>>>>

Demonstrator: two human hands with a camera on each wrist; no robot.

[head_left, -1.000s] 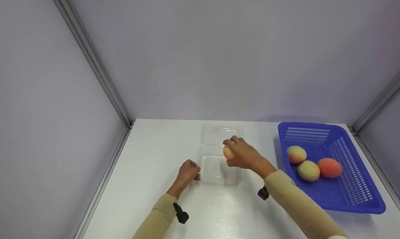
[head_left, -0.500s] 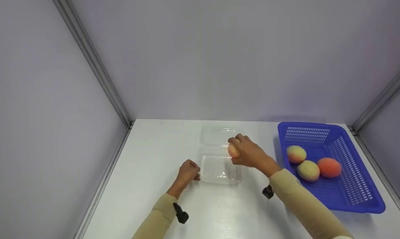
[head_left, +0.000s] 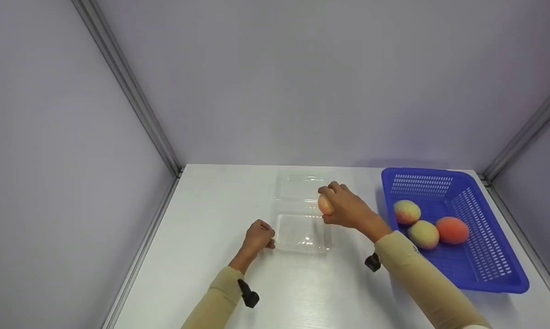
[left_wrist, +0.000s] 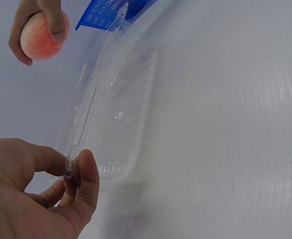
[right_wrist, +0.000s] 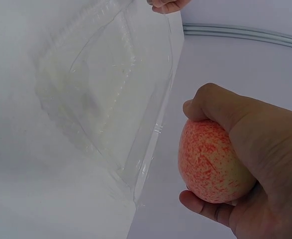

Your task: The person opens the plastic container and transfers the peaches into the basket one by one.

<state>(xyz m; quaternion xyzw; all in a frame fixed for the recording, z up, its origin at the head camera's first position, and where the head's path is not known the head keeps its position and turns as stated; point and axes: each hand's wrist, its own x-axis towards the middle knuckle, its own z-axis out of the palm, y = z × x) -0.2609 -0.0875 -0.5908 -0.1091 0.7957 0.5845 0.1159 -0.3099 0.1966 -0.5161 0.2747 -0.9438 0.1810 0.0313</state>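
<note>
My right hand [head_left: 346,208] grips a pink-and-yellow peach [right_wrist: 211,163], fingers and thumb wrapped round its sides. In the head view this peach overlaps the right side of a clear plastic clamshell box [head_left: 301,230], near its hinge. The box lies with its lid [head_left: 298,186] folded back toward the far wall. My left hand [head_left: 258,237] is at the box's left side; in the left wrist view its thumb and fingers pinch the clear rim [left_wrist: 72,167]. Through the clear walls no fruit shows inside the box.
A blue plastic basket [head_left: 494,274] stands on the right of the white table [head_left: 202,205]. It holds a yellowish peach [head_left: 407,212], a second yellowish peach [head_left: 424,234] and an orange-red peach [head_left: 452,230]. Grey-white walls [head_left: 275,82] enclose the table's back and sides.
My right hand has shifted right and slightly away from me with the peach still in its grip. The left hand, box and basket look unmoved.
</note>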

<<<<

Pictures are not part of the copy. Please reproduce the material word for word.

◆ Answer space
Demonstrator: two human hands with a camera on each wrist; no robot.

[head_left, -1.000s] 
[head_left, -0.500s] 
[head_left, +0.000s] 
[left_wrist, +0.000s] 
[right_wrist, +0.000s] 

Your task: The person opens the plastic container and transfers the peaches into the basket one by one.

<state>(xyz m; quaternion xyzw; all in a frame fixed for the recording, z up, its origin at the head camera's first position, and where the head's path is not known the head keeps its position and turns as stated; point and axes: each hand's wrist, its own x-axis towards the middle knuckle, its own z-axis out of the palm, y = z × x) -0.2609 -0.0875 -0.5908 -0.1091 0.7957 0.5845 0.1159 -0.3099 0.1966 -0.5161 0.2747 -0.9438 0.1810 0.0313</state>
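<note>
My right hand [head_left: 346,208] grips a pink-and-yellow peach [right_wrist: 211,163], fingers and thumb wrapped round its sides. In the head view this peach overlaps the right side of a clear plastic clamshell box [head_left: 301,230], near its hinge. The box lies with its lid [head_left: 298,186] folded back toward the far wall. My left hand [head_left: 258,237] is at the box's left side; in the left wrist view its thumb and fingers pinch the clear rim [left_wrist: 72,167]. Through the clear walls no fruit shows inside the box.
A blue plastic basket [head_left: 494,274] stands on the right of the white table [head_left: 202,205]. It holds a yellowish peach [head_left: 407,212], a second yellowish peach [head_left: 424,234] and an orange-red peach [head_left: 452,230]. Grey-white walls [head_left: 275,82] enclose the table's back and sides.
My right hand has shifted right and slightly away from me with the peach still in its grip. The left hand, box and basket look unmoved.
</note>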

The exercise requires no additional content.